Task to carry out = Nothing but the lines from the first line of the material below through the line that holds "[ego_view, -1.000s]" should be set down, exactly and with pictures left out.

----------

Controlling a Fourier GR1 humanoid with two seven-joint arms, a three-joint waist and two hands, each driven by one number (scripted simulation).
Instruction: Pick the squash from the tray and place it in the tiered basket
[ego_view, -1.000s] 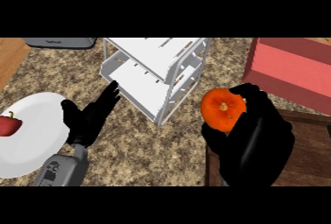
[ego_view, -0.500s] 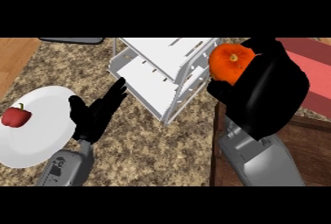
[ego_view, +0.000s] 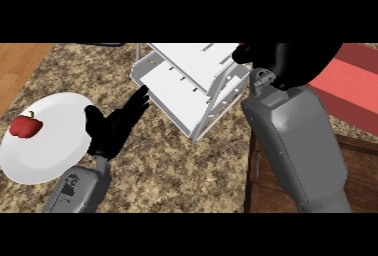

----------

Solution below =
Controlling a Fourier GR1 humanoid with two seven-joint arms, a three-joint waist and two hands, each driven by one number (scripted simulation).
Instruction: Pick the squash from the tray and place it in the tiered basket
[ego_view, -1.000s] 

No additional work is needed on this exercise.